### Instructions for the task
Beneath this task is a listing. State how many of its lines include the string "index", giving nothing but the number.

*** Opening of Supplied information ***

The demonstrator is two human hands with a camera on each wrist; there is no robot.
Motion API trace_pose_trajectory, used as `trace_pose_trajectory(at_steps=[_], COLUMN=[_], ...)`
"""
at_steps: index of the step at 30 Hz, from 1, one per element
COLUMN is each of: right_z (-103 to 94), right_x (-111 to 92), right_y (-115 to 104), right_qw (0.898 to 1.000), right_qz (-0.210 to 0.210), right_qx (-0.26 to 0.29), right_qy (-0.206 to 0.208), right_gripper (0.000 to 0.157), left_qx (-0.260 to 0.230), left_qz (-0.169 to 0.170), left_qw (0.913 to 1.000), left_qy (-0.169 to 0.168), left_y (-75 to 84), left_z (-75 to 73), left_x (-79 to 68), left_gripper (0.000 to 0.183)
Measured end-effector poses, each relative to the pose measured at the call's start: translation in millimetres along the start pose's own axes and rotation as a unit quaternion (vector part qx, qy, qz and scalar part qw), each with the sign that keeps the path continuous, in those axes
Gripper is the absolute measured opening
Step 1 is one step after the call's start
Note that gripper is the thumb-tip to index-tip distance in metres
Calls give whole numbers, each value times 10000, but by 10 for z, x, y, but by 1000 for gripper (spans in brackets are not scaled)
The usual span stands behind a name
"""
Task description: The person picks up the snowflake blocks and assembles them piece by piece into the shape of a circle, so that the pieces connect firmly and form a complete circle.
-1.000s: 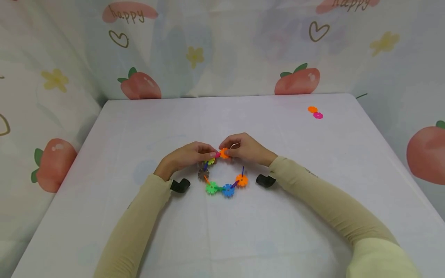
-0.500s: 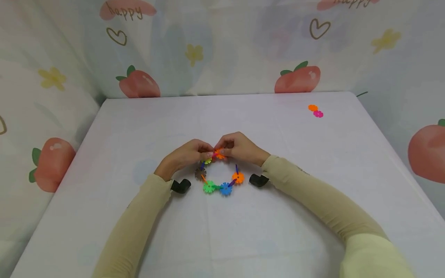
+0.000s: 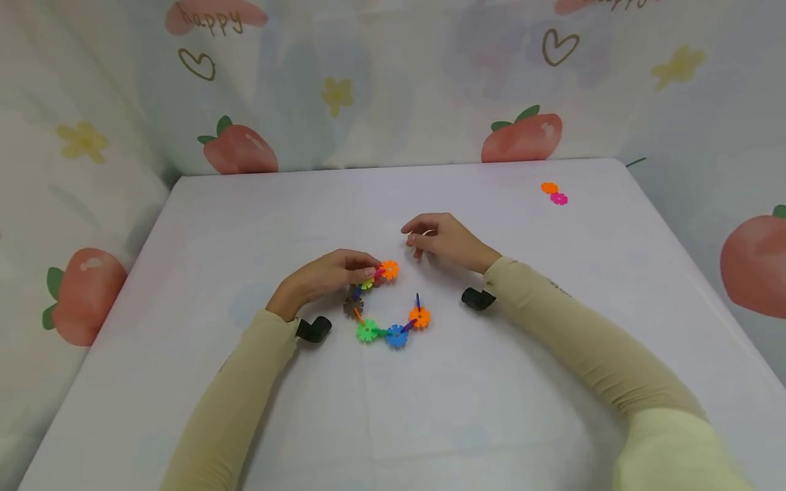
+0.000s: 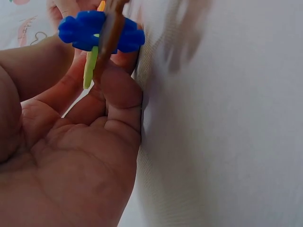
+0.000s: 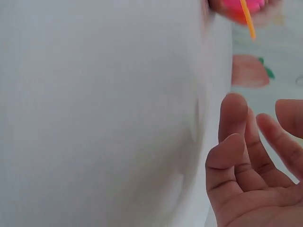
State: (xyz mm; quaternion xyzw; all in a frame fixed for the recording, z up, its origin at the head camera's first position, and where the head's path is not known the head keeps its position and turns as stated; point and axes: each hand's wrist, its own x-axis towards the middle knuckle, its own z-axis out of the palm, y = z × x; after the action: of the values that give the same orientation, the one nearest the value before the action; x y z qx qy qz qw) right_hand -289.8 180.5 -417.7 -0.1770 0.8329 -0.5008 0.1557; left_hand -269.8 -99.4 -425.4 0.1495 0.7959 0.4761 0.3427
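Observation:
An open ring of linked snowflake discs curves across the middle of the table in the head view. At its far left end my left hand [image 3: 328, 278] pinches the chain near a pink disc [image 3: 379, 273], with an orange disc [image 3: 389, 270] sticking out past the fingertips. The blue disc [image 4: 84, 31] and brown disc [image 4: 112, 33] cross beside the thumb in the left wrist view. Along the near side run a green disc [image 3: 367, 331], a light blue disc [image 3: 396, 336] and another orange disc [image 3: 420, 317]. My right hand [image 3: 451, 240] hovers off the chain, fingers loosely bent and holding nothing.
A loose orange disc [image 3: 549, 187] and a loose pink disc [image 3: 559, 199] lie at the far right of the white-covered table [image 3: 479, 409]. Black wrist cameras [image 3: 314, 329] hang by both sleeves. A printed curtain [image 3: 417, 82] stands behind the table.
My right hand has let go of the orange disc at the chain's far end and drawn away to the right and back. My left hand stays on the chain.

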Motion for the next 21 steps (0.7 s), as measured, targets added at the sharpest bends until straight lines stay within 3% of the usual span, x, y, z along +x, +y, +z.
trace_pose_trajectory(at_steps=[12, 21], right_z=[-746, -1216], right_x=[-86, -220], right_y=[268, 563], right_qw=[9907, 9793], right_qz=[783, 1059], right_qx=[-265, -444], right_qy=[1084, 1667], right_gripper=[37, 43], left_qx=[-328, -374], left_qz=[91, 204], left_qw=[9992, 9985], left_qy=[-221, -356], left_y=[-20, -53], left_z=[-26, -36], left_x=[1, -11], left_gripper=[37, 42])
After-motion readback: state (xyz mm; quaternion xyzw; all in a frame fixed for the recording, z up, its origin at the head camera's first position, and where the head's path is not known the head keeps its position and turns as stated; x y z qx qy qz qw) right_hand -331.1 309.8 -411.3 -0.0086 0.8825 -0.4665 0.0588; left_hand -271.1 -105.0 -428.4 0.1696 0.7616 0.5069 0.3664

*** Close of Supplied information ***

### Solution to the exercise
2